Even if interest rates don’t fall considerably next year, buyers have largely gotten used to the reality that rates above 6 percent are business as usual. Grigory Pekarsky, managing broker at Vesta Preferred Realty, said he hasn’t worked with buyers who have expressed concern about mortgage rates in the last six months.

“That just means a complete consumer absorption of normalization of these rates,” Pekarsky said. “So that’s not even a calculation in my opinion anymore.” 

As home prices are likely to rise across the metro, downtown Chicago may see a turnaround after years of falling prices and low demand, Pekarsky said. Pekarsky expects downtown prices to be buoyed in 2026 as buyers, especially first-timers, see it as an affordable and attractive option. 

“I feel like next year the Gold Coast, River North, Loop market, is going to finally have its day,” he said. “These areas are the last ones that just haven’t recovered properly since COVID depression in pricing.” 

Meanwhile, prices aren’t likely to slow down in the hottest neighborhoods and suburbs that have seen major price growth in recent years. Jena Radnay, an @properties Christie’s International Real Estate agent who has brokered many of the most expensive deals this year along Winnetka’s shoreline, said the North Shore suburbs are set for more growth in 2026. 

She noted that the Mediterranean restaurant Avec is opening a location in Highwood. The introduction of the high end restaurant to the North Shore is a good sign for the continued rise of the area, Radnay said.

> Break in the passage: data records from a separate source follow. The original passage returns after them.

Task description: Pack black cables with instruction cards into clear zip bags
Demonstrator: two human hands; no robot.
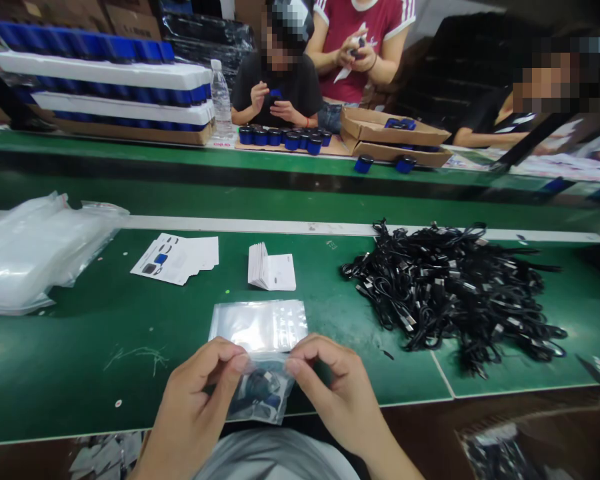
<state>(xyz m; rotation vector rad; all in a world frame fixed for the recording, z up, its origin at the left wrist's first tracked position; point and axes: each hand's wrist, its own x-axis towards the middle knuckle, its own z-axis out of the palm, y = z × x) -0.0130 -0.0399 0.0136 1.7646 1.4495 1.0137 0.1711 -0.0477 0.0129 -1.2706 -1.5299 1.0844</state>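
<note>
Across the left edge of the green tabletop, a heap of clear plastic bags lies in a loose pile. To its right, near the far edge, sit a spread of printed leaflets and a fanned stack of white cards. Just below the cards lies a flat stack of shiny, clear-fronted bags.

Nearer the front edge, the left hand and right hand are both closed in a pinch, thumb against fingers, on the top of a small clear plastic bag. The bag hangs between them, just past the stack and over the tabletop, with a dark-and-blue item inside that is too creased over to identify. A large tangle of black cables covers the right side of the tabletop, well apart from the right hand.

Beyond, on a second green bench, white trays of blue-topped items stand stacked at the left beside a water bottle. A co-worker in a dark shirt holds a small blue-and-black object above a row of blue-topped canisters. Behind, a co-worker in a red shirt handles something small, and a cardboard box sits to the right.
</note>
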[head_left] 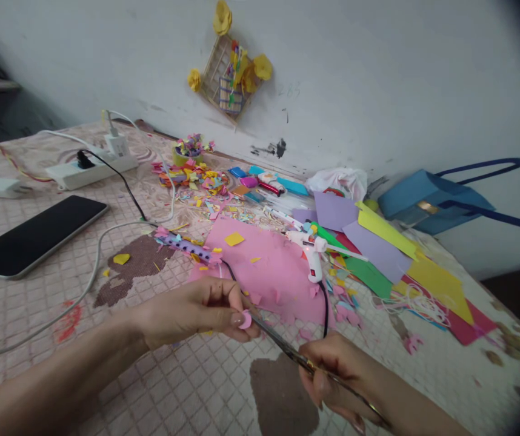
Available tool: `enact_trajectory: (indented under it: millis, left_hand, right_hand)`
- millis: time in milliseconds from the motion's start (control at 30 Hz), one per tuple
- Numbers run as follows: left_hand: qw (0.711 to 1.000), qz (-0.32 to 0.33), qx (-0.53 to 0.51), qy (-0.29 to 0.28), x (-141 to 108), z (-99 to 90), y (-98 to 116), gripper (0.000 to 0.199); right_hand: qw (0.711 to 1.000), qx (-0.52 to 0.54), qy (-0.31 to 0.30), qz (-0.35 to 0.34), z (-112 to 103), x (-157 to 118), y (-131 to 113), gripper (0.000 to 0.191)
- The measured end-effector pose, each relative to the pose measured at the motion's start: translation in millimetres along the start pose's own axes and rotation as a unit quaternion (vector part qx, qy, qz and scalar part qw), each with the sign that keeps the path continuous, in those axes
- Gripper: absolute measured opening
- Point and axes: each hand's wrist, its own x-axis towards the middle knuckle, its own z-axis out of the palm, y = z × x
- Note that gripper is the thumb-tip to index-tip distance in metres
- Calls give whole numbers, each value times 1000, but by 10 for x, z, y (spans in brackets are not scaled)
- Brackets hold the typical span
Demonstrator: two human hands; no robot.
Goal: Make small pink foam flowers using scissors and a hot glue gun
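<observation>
My left hand (205, 312) pinches a small rounded piece of pink paper (245, 320) between thumb and fingers. Metal scissors (287, 349) are held in my right hand (333, 375), their blades pointing up and left, with the tips close beside my left fingers. Beyond both hands lies a large pink sheet (260, 260) with small scraps on it. A white glue gun (312, 254) rests at that sheet's right side, its black cord running down toward my right hand. Left of the sheet is a purple dotted strip (190, 247) with paper bits attached.
A black phone (37, 233) and a white power strip (91, 172) with cables sit at the left. Colored paper scraps (191, 177) pile at the back, near a small decorated pot (187, 152). Colored sheets (378, 242), white string (417, 303) and a blue bag (433, 200) are at the right.
</observation>
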Motion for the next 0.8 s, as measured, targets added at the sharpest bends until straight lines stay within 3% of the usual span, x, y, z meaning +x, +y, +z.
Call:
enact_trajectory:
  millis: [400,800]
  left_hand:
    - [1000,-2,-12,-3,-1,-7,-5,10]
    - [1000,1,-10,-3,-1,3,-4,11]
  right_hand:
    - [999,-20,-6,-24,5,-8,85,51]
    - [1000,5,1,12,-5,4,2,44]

“We’re going to be seeing a much more hip, savvy North Shore than we’ve ever seen before,” she said. “I think things are going to start growing up here.” 

While the high-end areas will see growth, Smith said the same is true over the past few years in Chicago’s lower cost neighborhoods, as buyers seek affordability in an increasingly competitive market. 

“Price growth is strongest in a lot of lower cost or more affordable places,” he said. “And it’s hard to disentangle who’s buying it. Is it investors who are seeking relatively low value, or is it owner-occupants that are really looking for more affordable homebuying options, or is it a bit of both?”